Bimatoprost lowers intraocular pressure by increasing aqueous outflow through the trabecular meshwork and increasing uveoscleral outflow.
The decrease in intraocular pressure begins approximately 4 hours after the first injection, the maximum effect is reached after approximately 8-12 hours, and the effect lasts for at least 24 hours.
Based on clinical studies, there was no significant effect of bimatoprost on heart rate and blood pressure.

Indications for use

Open-angle glaucoma and ophthalmohypertension in adults (as monotherapy or in combination with beta-blockers).

Contraindications for use

Hypersensitivity to bimatoprost; age up to 18 years.
Caution is required when using bimatoprost preparations for the treatment of patients with known risk factors for macular edema (eg, in patients with aphakia, in patients with pseudophakia and ruptured posterior lens capsule); in patients with a history of serious eye infections (for example, those caused by the herpes simplex virus) or iritis/uveitis.

Pregnancy and lactation

Contraindicated in children and adolescents under 18 years of age.
There are no clinical study data on the use of bimatoprost during pregnancy.
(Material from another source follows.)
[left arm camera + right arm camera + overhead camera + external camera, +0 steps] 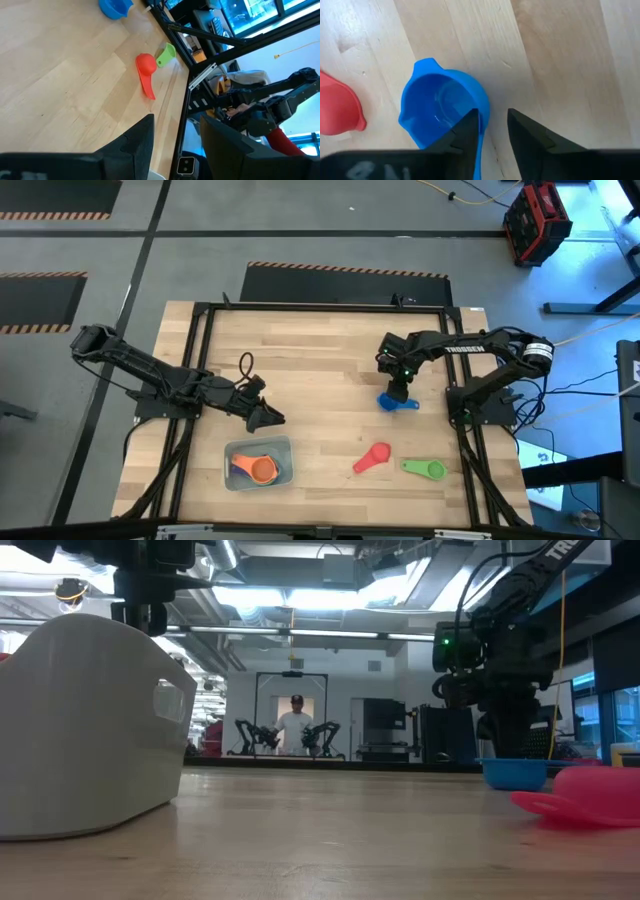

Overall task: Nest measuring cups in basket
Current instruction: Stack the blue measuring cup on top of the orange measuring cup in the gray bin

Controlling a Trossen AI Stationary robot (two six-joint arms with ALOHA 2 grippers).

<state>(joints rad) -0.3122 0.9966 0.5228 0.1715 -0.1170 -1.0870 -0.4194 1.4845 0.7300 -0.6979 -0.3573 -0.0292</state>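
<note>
The pale basket point(280, 448) point(90, 730) sits near the table's near edge and holds orange point(263, 470) and purple point(240, 465) cups. My left gripper point(268, 418) point(175, 145) hovers open just above the basket's far right corner. The blue cup point(398, 403) point(442, 112) point(515, 772) stands bowl-up on the table at right. My right gripper point(398, 390) point(494, 130) is open and points down over it. One finger is over the rim where the handle point(480, 155) starts, the other over bare wood. The pink cup point(372, 459) point(146, 67) and green cup point(425, 469) point(166, 54) lie on the wood.
The pink cup point(590, 802) lies near the blue one, toward the near edge; its bowl edge shows in the right wrist view point(337, 107). A black cable loop point(246, 364) lies by the left arm. The black frame rail point(460, 430) borders the table's right side. A person point(296, 725) stands far behind.
</note>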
The use of bimatoprost during pregnancy is not recommended unless clearly indicated.
Based on preclinical animal studies, reproductive toxicity has been demonstrated with the use of bimaptoprost at high doses that are toxic to the maternal body.
It is not known whether bimatoprost is excreted in human breast milk. Animal studies have shown that bimatoprost is excreted in breast milk. The decision to continue/discontinue breast-feeding or to continue/discontinue treatment with bimatoprost should be made taking into account the benefits of breast-feeding for the infant and the benefits of therapy for the mother.

Side effects

Definition of frequency categories of adverse reactions: very often (<1/10); often (<1/100 to <1/10); infrequently (<1/1000 to <1/100); rarely (<1/10,000 to <1/1000); very rare (<1/10,000), frequency unknown (frequency cannot be estimated from the available data).
From the nervous system: often - headache; infrequently - dizziness.
On the part of the organ of vision: very often - conjunctival injection, itchy eyes, eyelash growth; often: superficial punctate keratitis, corneal erosion, burning eyes, eye irritation, allergic conjunctivitis, blepharitis, decreased visual acuity, asthenopia, conjunctival edema, foreign body sensation in the eye, dry eye, eye pain, photophobia, tearing, discharge from the eyes, blurred vision, increased pigmentation of the iris, darkening of the eyelashes; infrequently: retinal bleeding disorders, uveitis, cystoid macular edema, iritis, blepharospasm, eyelid retraction, periorbital erythema; unknown frequency - enophthalmos. In very rare cases, corneal calcification has been reported with the use of phosphate-containing eye drops in patients with concomitant significant corneal damage.
From the cardiovascular system: often - arterial hypertension.
On the part of the hepatobiliary system - often a deviation from the norm of biochemical indicators of liver function.
On the part of the skin and subcutaneous tissues: infrequently - hirsutism.
General reactions: infrequently - asthenia.

drug interaction

There was a decrease in the hypotensive effect of bimatoprost when used together with other prostaglandin analogues in the treatment of ophthalmohypertension or glaucoma.

Dosage and administration

1 drop of bimatoprost in the affected eye(s) 1 time/day at night. Do not exceed recommended dose.
The recommended dose is one drop of bimatoprost in the affected eye(s) once a day in the evening. Do not exceed recommended dose.
When more than one topical ophthalmic preparation is used, an interval of 5 minutes should be observed between the administration of each one.

Overdose

There were no cases of overdose with topical application. In case of overdose, treatment should be symptomatic and supportive.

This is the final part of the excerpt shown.